When you think about an idea, you might:
play with it
toss it around
see if it sticks
share it with others
try to break it
When you communicate with someone, you exchange ideas.
you can give an idea
get an idea across
Together with the Mind Is a Body metaphor (mental exercise), a teacher might try to:
put an idea into students' minds
fill them up during the term
see how much they've retained
And I've certainly employed cramming before a test.
Because Understanding Is Grasping—having an idea under control—when you don't understand something, it might:
be slippery
resist definition—has no shape
be beyond your grasp
As Thinking Is Object Manipulation, you can work on an idea:
reshape it
craft it
fashion it
analyse it by taking it apart
deconstruct it
Together with Knowing Is Seeing, we can:
Turn an idea over to see both sides of it
hold it up to scrutiny
shine a light on it
put it under the microscope
Ideas Are Food and Acquiring Ideas Is Eating
Another fun and common metaphor for ideas is rather more like apples. If the Mind Is a Body, then we need to feed it healthy, nutritious food. I like to think readers of Sketchplanations have an insatiable curiosity. In much of our reasoning, then, ideas are a special kind of object—they are our food for thought.
Unhelpful ideas are unhealthy, and helpful ideas are healthy, so they might be:
raw
fresh
half-baked
sweet
Or an idea might be:
rotten
disgusting or unsavory
unpalatable
hard to digest
Or they might:
smell fishy
leave a bad taste in your mouth
Or perhaps they need to be:
put on the back burner
chewed on for a while
sugar-coated
Significant ideas are:
meaty
something to chew on
let stew for a while
So What Are Ideas Really Like?
So, given all this talk about Ideas As Objects, it's easy to assume that ideas should behave like them. But before they take on a physical form — say, as a building or product — they don't behave the same as objects.

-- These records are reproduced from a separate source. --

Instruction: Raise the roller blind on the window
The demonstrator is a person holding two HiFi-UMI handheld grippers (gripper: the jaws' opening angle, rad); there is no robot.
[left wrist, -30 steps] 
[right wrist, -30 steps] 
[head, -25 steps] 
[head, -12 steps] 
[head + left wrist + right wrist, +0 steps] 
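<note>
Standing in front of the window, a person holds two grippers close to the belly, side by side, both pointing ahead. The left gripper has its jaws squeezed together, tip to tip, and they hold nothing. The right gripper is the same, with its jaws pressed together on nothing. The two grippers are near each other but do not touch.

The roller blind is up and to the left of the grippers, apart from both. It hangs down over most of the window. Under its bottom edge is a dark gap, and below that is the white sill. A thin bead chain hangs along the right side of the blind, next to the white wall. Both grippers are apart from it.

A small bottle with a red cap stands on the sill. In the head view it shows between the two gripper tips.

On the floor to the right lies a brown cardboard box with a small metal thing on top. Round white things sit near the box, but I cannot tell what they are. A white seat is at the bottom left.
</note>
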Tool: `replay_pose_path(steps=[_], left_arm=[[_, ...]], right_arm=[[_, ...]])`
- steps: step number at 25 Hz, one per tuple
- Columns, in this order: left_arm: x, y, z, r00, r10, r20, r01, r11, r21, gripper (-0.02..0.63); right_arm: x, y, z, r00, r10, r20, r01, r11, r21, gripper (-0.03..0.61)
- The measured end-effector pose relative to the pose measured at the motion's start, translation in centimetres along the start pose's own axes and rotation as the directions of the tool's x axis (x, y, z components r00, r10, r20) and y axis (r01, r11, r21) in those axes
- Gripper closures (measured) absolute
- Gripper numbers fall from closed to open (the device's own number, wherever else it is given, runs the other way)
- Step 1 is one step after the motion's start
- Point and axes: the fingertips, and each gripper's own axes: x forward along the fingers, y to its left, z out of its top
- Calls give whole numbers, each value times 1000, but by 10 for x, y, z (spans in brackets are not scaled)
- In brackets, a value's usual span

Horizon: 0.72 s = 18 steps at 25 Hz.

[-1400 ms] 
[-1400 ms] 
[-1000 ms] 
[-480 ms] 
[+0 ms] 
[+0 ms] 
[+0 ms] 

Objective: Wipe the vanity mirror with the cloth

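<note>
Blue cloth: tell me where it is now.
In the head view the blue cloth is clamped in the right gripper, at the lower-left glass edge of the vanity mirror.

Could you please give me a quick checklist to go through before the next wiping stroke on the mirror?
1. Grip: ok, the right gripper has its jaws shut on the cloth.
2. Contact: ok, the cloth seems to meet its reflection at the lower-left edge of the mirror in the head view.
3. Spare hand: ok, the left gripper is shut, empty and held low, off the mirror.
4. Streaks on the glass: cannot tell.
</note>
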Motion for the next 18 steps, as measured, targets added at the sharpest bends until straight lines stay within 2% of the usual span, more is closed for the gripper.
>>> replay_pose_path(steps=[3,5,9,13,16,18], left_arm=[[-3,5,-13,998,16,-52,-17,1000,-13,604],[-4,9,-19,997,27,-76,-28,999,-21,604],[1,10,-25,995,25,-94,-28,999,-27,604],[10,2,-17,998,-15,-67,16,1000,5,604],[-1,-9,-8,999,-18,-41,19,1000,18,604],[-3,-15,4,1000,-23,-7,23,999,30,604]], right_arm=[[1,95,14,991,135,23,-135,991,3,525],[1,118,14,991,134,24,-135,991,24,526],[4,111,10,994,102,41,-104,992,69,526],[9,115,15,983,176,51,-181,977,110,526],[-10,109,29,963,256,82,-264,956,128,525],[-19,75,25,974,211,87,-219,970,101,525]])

Hopefully, this sketch conveys this idea to you while keeping it with me, too.
I think a more suitable conceptualisation is the magical powers of software with its infinite copy/paste. As software becomes more of our daily experience, we might gradually adopt more accurate metaphors for how ideas actually behave.
These are not the only metaphors we use across languages for understanding and reasoning about ideas and thinking, Ideas Are Locations, and Thinking Is Moving in particular ("I don't follow you"). There are many. Do check out Metaphors We Live By if you're curious for more (or Philosophy in the Flesh if you really want to get stuck in).